ヤマト フレイター公開 来年度4月運航 幹線輸送多様化へ

ヤマトグループと JAL グループは12月8日、ヤマトグループが来年度から導入するエアバスA321-200P2F型機貨物専用機(フレイター)を新千歳空港で公開、事業の説明と駐機スポットでの機体撮影会を開催した。
同型機のフレイターは日本に初めて導入されたもの。座席を外し、カーゴドアを取り付けるなどして旅客機を改修、来年4月 11 日からJALグループのLCC(格安航空会社)スプリング・ジャパンにて運航する。11月から初号機のプルービングフライト(運航乗務員の訓練や機材整備、オペレーション等のための慣熟飛行)を開始しており、現在、商業運航に向けて準備を進めている。

ヤマトグループはフレイター3機を導入し、安定的な輸送力の確保と持続的な物流ネットワークの構築を目指す。最大搭載重量は28㌧で大型車5〜6台分に相当。上部貨物室に14コンテナ、下部貨物室に10コンテナが搭載できる。パレットの搭載も可能で、宅配便だけではなく、小口から大型貨物までの企業物流にも対応する。
運航は「東京―北九州」「東京―札幌(新千歳)」「東京(田)―沖縄(那覇)」「沖縄―北九州」の4路線。運航開始時は1日9便で夏頃には13便にまで拡大、最終的には21便体制にする予定。 

新千歳空港に着陸したフレイターの便名は「IJ9625(クロネコ)」。駐機スポットに停止した後、パイロットがタラップを降り、ヤマト・JALグループ管理者らと握手、記念撮影を行った。

ヤマト運輸執行役員貨物航空輸送オペレーション設計担当の鈴木達也氏は「現在、ネットワークの再構築に取り組んでおり、ニーズに答える最適な輸送サービスを展開していく。フレイターは時間と距離を短縮する。成田とも結んでおり、世界中にスピード感を持って輸送できる。地域ビジネスを支援していきたい」と述べた。

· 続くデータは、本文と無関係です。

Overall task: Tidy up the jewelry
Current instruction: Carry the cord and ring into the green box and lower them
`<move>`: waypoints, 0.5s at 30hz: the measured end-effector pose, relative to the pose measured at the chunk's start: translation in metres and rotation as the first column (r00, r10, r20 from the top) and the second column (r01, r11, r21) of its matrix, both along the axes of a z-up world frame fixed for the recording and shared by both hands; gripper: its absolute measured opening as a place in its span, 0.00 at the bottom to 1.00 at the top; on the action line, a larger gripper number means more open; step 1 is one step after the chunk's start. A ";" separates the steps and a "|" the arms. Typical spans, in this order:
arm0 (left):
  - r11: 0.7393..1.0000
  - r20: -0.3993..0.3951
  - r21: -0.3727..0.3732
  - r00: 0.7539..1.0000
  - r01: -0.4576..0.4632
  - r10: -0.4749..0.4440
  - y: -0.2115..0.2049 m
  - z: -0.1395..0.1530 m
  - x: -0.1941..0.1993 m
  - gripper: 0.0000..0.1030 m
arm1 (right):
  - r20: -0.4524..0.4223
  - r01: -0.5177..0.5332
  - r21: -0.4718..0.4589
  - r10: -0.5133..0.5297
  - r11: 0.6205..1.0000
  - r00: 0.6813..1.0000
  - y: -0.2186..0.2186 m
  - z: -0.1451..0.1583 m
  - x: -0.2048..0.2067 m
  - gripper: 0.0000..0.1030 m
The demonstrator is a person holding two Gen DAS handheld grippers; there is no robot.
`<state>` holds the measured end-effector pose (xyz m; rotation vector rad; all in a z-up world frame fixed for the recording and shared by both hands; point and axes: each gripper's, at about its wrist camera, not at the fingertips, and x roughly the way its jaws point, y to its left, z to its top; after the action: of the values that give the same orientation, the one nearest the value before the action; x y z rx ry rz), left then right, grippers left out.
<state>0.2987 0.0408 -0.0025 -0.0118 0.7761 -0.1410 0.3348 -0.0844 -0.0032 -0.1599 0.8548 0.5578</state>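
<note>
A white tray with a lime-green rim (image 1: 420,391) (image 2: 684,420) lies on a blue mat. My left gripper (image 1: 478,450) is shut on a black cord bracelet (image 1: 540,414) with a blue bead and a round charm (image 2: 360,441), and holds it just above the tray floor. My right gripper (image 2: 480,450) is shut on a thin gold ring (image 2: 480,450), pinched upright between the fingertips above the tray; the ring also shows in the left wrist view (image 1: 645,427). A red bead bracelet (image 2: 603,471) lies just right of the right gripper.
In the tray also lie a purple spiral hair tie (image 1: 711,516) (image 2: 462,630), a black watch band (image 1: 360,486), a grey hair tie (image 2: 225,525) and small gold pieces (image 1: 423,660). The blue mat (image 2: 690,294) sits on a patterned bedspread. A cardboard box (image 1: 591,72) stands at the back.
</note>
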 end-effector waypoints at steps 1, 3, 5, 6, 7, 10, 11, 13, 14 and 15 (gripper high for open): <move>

JAL執行役員北海道支社長の林浩一氏は「フレイターによる輸送手段の多角化により、ヤマトグループとともに持続可能な輸送体制を構築し、トラック輸送の2024年問題の課題解決をリードしたい。つながりを創出することを通して、地域の発展に寄与したい」と述べた。

スプリング・ジャパンの米澤章社長は「LCCが日本で貨物機を運行するのは初めて、当社でも貨物機の運航は全く初めて。ピカピカの機体でワクワクドキドキしている。責任を持って運航し、安全安心なフライトを提供していく」と語った。

ヤマト運輸貨物航空輸送オペレーション設計部シニアマネージャーの下簗亮一氏はフレイター導入の理由について、「幹線輸送を多様化していく一環としての施策。また、荷物が小型化し、飛行機に適したものが増えているほか、空港の滑走路が増え、発着枠が広がるなど、航空輸送を取り巻く環境が整ってきた。費用が高く他の輸送モードからのシフトが進まなかったが、貨物のニーズがある路線に飛ばせる環境が整ってきた」と説明。
トラックと比較して「まだ1・5倍くらい費用がかかるが、スピードや新たなサービスの創出、また、トラックの幹線輸送のコストが今後上がってくることを考えると、有効な手段だと捉えている」と述べた。
将来的には「宅配便というベースカーゴがあることが強みであり、フレイターのスペースを他の荷主や物流企業に積極的に外販を行なっていく。北海道は広大なため、道内間の運航などの可能性も探っていきたい」と話した。